** WORK ORDER **
Reproduce the whole listing word for word. Leave every image out.

+ + + +

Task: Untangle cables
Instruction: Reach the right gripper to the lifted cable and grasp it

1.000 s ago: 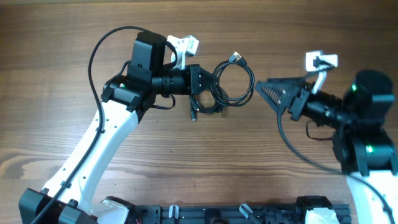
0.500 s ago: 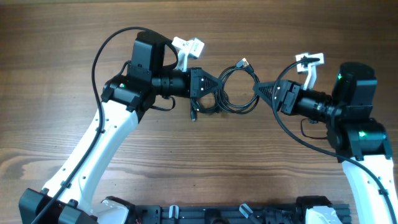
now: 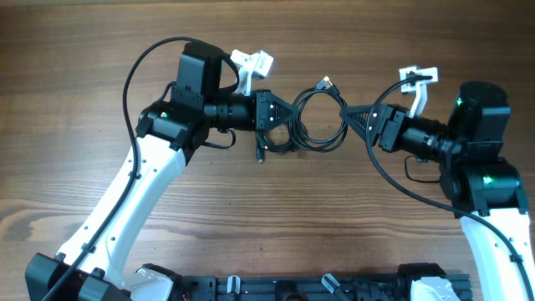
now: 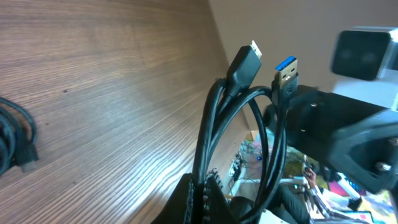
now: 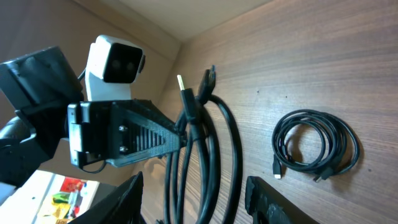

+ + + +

** RESULT FOR THIS EXERCISE **
Task: Untangle cables
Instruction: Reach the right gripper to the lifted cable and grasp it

1.000 s ago: 
0.500 s ago: 
now: 
now: 
now: 

With the output given, the exercise is complete.